Say how many of the lines below contain the word "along"; nothing else belongs in the answer.

☆ ☆ ☆

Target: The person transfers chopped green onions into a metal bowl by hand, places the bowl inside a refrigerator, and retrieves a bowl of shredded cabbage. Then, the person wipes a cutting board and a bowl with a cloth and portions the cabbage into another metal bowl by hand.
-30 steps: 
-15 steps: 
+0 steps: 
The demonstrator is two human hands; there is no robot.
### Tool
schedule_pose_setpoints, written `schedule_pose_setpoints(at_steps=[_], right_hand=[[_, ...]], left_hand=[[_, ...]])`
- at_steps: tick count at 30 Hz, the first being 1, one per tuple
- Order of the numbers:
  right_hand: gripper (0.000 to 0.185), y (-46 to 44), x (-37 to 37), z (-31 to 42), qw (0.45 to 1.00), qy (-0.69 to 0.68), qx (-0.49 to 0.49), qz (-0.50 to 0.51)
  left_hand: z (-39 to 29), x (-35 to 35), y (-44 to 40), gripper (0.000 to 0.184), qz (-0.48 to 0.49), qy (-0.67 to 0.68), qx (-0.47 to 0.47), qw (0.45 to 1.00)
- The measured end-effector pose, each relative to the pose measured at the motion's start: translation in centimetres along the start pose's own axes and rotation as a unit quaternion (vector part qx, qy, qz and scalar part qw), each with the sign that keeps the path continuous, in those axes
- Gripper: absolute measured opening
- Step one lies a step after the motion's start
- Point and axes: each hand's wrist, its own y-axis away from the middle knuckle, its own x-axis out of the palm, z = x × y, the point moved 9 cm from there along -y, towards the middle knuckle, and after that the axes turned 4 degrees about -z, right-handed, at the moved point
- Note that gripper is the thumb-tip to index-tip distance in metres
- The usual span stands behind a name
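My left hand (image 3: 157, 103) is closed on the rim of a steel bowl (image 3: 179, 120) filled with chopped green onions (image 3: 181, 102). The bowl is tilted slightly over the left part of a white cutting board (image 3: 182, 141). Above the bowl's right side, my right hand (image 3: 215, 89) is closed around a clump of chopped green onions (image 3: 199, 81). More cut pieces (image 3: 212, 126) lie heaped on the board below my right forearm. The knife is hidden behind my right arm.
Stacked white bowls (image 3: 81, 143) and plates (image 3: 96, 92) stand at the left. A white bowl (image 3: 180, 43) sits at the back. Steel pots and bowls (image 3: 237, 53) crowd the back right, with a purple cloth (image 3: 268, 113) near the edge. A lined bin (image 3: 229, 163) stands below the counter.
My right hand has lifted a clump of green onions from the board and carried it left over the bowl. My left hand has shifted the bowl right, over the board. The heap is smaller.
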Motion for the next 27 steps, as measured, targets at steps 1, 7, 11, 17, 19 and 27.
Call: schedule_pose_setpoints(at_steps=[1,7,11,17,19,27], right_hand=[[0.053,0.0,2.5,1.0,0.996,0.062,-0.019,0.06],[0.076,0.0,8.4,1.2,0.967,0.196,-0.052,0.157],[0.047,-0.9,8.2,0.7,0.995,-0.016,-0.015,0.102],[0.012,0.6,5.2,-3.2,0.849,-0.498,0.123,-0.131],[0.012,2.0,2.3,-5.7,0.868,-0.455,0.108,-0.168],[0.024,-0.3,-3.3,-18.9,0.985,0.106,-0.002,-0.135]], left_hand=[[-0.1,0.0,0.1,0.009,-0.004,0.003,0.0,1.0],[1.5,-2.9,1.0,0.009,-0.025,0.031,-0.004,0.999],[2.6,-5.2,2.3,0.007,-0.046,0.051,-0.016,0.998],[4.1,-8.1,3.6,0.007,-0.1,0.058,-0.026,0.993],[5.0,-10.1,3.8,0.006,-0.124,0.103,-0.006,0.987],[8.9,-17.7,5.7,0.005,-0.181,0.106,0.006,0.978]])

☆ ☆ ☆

Finished exercise:
2